Kafka's great, but you have to code deliberately for it, which is where I saw the biggest mistakes occur - strapping Kafka to ActiveMQ with Camel and expecting Kafka to work the same as ActiveMQ...
Disclaimer: I work on NATS and am employed by Synadia, maintainer of NATS.
NATS is much more lightweight than the alternatives, and has a much simpler operation story and can run on low resource hardware very easily.
Kafka fits a very specific use case, and NATS tries to solve a much larger set of distributed computing use cases, including micro-services, distributed KV, streaming, pub/sub, object store and more.

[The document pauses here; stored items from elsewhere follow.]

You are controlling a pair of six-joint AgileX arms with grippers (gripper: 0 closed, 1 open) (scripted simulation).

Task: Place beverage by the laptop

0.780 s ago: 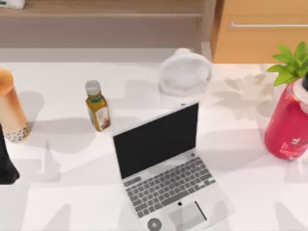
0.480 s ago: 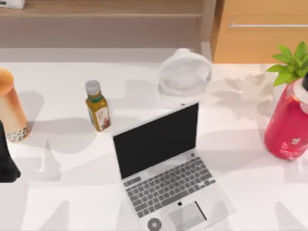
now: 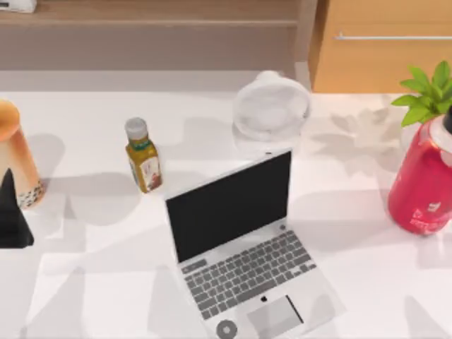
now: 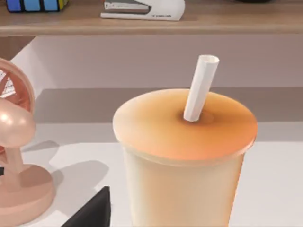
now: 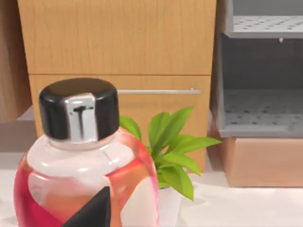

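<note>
At the tabletop's left edge, beverage (image 3: 14,159) stood upright just beyond our left gripper (image 3: 13,219); laptop (image 3: 244,240) well apart, centre. Left arm nearer. Gripper state: cannot tell.

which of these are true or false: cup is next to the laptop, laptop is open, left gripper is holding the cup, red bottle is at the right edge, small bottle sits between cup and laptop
1. The cup stands next to the laptop. False: it is at the table's far left, well apart from the laptop.
2. The laptop is open. True.
3. The left gripper holds the cup. False: it sits just in front of the cup, with no grip on it to be seen.
4. The red bottle is at the table's right edge. True.
5. The small bottle stands between cup and laptop. True.
</note>
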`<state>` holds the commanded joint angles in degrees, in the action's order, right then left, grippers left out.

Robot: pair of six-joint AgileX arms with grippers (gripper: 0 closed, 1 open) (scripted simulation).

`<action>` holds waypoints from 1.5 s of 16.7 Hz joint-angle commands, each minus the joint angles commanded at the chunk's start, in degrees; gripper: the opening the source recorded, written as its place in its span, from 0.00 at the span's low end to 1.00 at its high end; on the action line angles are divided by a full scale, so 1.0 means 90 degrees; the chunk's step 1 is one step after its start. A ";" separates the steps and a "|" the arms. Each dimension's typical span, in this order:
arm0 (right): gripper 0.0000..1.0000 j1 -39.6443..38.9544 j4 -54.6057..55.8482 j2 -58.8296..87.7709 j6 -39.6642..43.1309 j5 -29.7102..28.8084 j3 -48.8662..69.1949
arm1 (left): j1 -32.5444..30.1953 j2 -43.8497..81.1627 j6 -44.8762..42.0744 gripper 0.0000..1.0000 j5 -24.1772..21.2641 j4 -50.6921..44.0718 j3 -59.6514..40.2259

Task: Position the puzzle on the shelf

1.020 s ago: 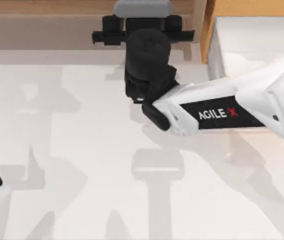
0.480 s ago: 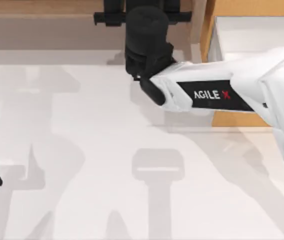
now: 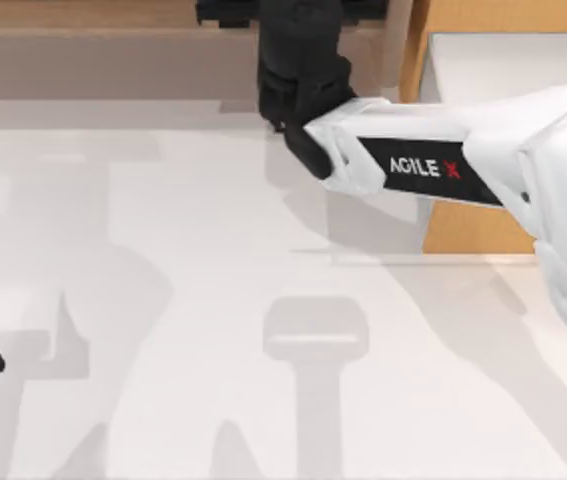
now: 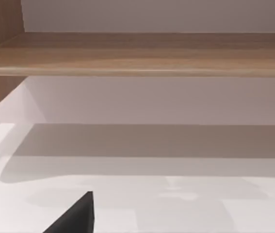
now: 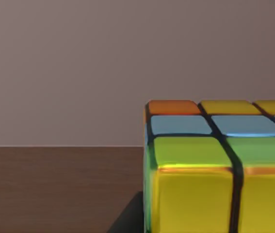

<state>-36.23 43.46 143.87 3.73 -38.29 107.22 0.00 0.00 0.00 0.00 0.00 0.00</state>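
- The right arm has pushed farther toward the table's (image 3: 163, 300) far edge over the last second; its black wrist now reaches over the shelf (image 3: 93, 55), and the right gripper (image 3: 298, 10) sits at the shelf board's back edge, partly cut off.
- That advance suggests the carry is nearly over and the placing step is close: the puzzle is now above the shelf rather than the tabletop.
- The right wrist view supplies what the top view lacks: the puzzle (image 5: 215, 170) close up, with orange, yellow, blue and green squares, just over the brown shelf board (image 5: 55, 189), with a shadow at its base. Whether it touches the board I cannot tell.
- Whether the right gripper's fingers are clamped on the puzzle I cannot tell.
- The left wrist view shows the shelf board (image 4: 137, 53) from the front, bare along that stretch.
- The left arm is parked at the table's left edge; its gripper's state I cannot tell.
- The orange-tan cabinet (image 3: 463, 225) stands near the far right corner.
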 joint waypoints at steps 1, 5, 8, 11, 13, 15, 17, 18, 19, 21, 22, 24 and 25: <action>0.00 0.0000 0.0000 0.0000 0.0000 0.0000 0.0000 | 0.0000 0.0000 0.0000 1.00 0.0000 0.0000 0.0000; 0.23 0.0000 0.0000 0.0000 0.0000 0.0000 0.0000 | 0.0000 0.0000 0.0000 1.00 0.0000 0.0000 0.0000; 0.45 0.0000 0.0000 0.0000 0.0000 0.0000 0.0000 | 0.0000 0.0000 0.0000 1.00 0.0000 0.0000 0.0000; 0.68 0.0000 0.0000 0.0000 0.0000 0.0000 0.0000 | 0.0000 0.0000 0.0000 1.00 0.0000 0.0000 0.0000; 0.83 0.0000 0.0000 0.0000 0.0000 0.0000 0.0000 | 0.0000 0.0000 0.0000 1.00 0.0000 0.0000 0.0000; 0.98 0.0000 0.0000 0.0000 0.0000 0.0000 0.0000 | 0.0000 0.0000 0.0000 1.00 0.0000 0.0000 0.0000; 1.00 0.0000 0.0000 0.0000 0.0000 0.0000 0.0000 | 0.0000 0.0000 0.0000 1.00 0.0000 0.0000 0.0000; 1.00 0.0000 0.0000 0.0000 0.0000 0.0000 0.0000 | 0.0000 0.0000 0.0000 1.00 0.0000 0.0000 0.0000; 1.00 0.0000 0.0000 0.0000 0.0000 0.0000 0.0000 | 0.0000 0.0000 0.0000 1.00 0.0000 0.0000 0.0000; 1.00 0.0000 0.0000 0.0000 0.0000 0.0000 0.0000 | 0.0000 0.0000 0.0000 1.00 0.0000 0.0000 0.0000; 1.00 0.0000 0.0000 0.0000 0.0000 0.0000 0.0000 | 0.0000 0.0000 0.0000 1.00 0.0000 0.0000 0.0000; 1.00 -0.0024 0.0001 -0.0003 0.0000 -0.0001 -0.0002 | 0.0000 0.0000 0.0000 1.00 0.0000 0.0000 0.0000; 1.00 -0.0024 0.0001 -0.0003 0.0000 -0.0001 -0.0002 | 0.0000 0.0000 0.0000 1.00 0.0000 0.0000 0.0000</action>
<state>-36.44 43.47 143.85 3.72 -38.29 107.19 0.00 0.00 0.00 0.00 0.00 0.00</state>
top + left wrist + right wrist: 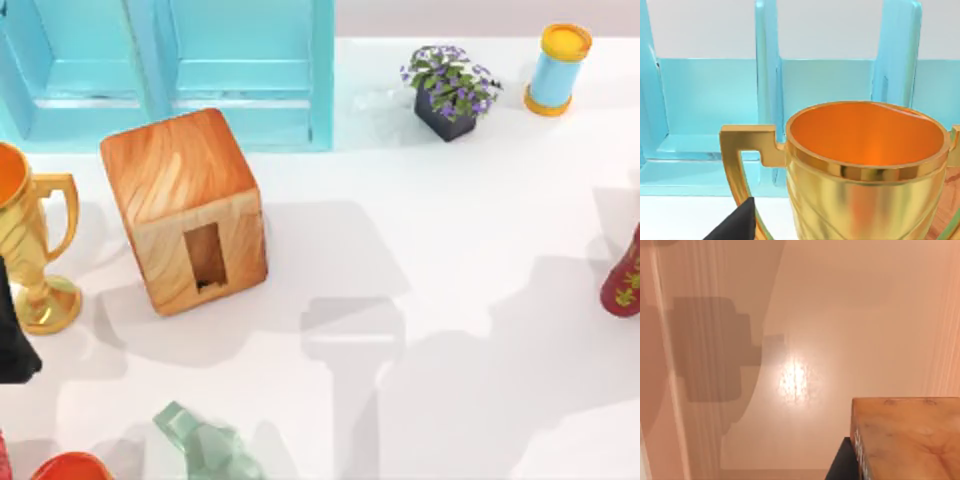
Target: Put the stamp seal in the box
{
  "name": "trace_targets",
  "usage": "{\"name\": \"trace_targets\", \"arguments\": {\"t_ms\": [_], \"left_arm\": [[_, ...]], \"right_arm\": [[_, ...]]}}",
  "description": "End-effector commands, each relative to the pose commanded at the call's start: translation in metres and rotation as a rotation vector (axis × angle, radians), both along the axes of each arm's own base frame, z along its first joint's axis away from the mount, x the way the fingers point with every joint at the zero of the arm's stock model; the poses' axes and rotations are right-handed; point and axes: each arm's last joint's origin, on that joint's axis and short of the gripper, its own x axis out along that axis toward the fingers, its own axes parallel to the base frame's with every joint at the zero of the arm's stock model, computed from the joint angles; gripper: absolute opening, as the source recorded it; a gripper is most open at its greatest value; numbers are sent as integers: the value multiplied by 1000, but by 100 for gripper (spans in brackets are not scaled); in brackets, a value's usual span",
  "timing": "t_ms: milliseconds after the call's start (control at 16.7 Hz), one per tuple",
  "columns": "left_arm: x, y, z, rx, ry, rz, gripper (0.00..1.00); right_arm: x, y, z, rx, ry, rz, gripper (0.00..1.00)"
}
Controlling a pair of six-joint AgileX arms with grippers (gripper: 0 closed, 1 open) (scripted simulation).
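Mottled reddish-brown stone stamp seal (905, 440) is sitting, seemingly clamped, in my right gripper (845, 464) over the white worktop (450, 250), the glossy orange-brown wooden box (185, 205) lying leftward, my left gripper (12, 330) idling beside a gold trophy (30, 250)

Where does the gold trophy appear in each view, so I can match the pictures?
Top view: the gold trophy stands at the table's left edge, left of the box.
Left wrist view: the trophy is close up, in front of the turquoise cabinet.
Right wrist view: this looks at tabletop and a brown block instead.
Shared landmark: the turquoise cabinet, behind the box in the top view.
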Motion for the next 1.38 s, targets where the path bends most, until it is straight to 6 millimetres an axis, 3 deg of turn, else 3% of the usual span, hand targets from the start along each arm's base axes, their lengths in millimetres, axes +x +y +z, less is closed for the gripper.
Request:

It’s a very different philosophy, but can be very powerful when it’s deployed as a utility inside an organization.
We’ve seen so many success stories, especially companies moving to the edge, we continue to see NATS used as a common transport for all kinds of use cases in finance, IoT, edge, Industry 4.0, and Retail
how robust is nats persistence layer ? strenght of kafka relies on its proven ability to maintain a high load while making sure you won't loose the events you're streaming.
Disclaimer: I'm a NATS maintainer working in Synadia (the company behind NATS)
It is robust and performant, with subject-based querying, HA, scalability, streams, key-value store, mirrors and at-least-once and exactly-once semantics.
Used in production on a large scale by companies across many industries.
The main advantage of Kafka is that you can:
1. Write a shitload of data to it fast
2. Experience a cluster failure or degradation with low risk of data loss
3. Retain absolute ordering, with caveats, if you're careful.
4. Run large numbers of concurrent consumers without imposing significant overhead on the cluster
That's pretty much it. I've made a good career the last few years out of Kafka, but there are _so_ many companies using it that don't need it, and what strikes me as passing odd is when I've been consulting on their Kafka adoption and tell them that, they don't want to hear it.
Which is really weird IMO because I stand to make far more money by encouraging them to use it unnecessarily because...
...Kafka is a complex solution to a complicated problem, and often people using it don't have the sheer scale of data that would necessitate taking on that complexity.
> In 2009, I was processing a TB per month of 837 claims on even worse hardware.
Kafka starts to shine when you're creating X TiB of data a day, and would like not to lose it.
It's best mentally modelled as a series of rather resilient tubes, that way people can stop thinking it's just a super duper scalable message queue, and they can just drop it in as a black box and get all the semantics they're used to from ActiveMQ / RabbitMQ etc.
Even Pulsar, which tries to emulate MQ semantics, isn't a drop-in replacement, at all. And it has even more moving parts than Kafka.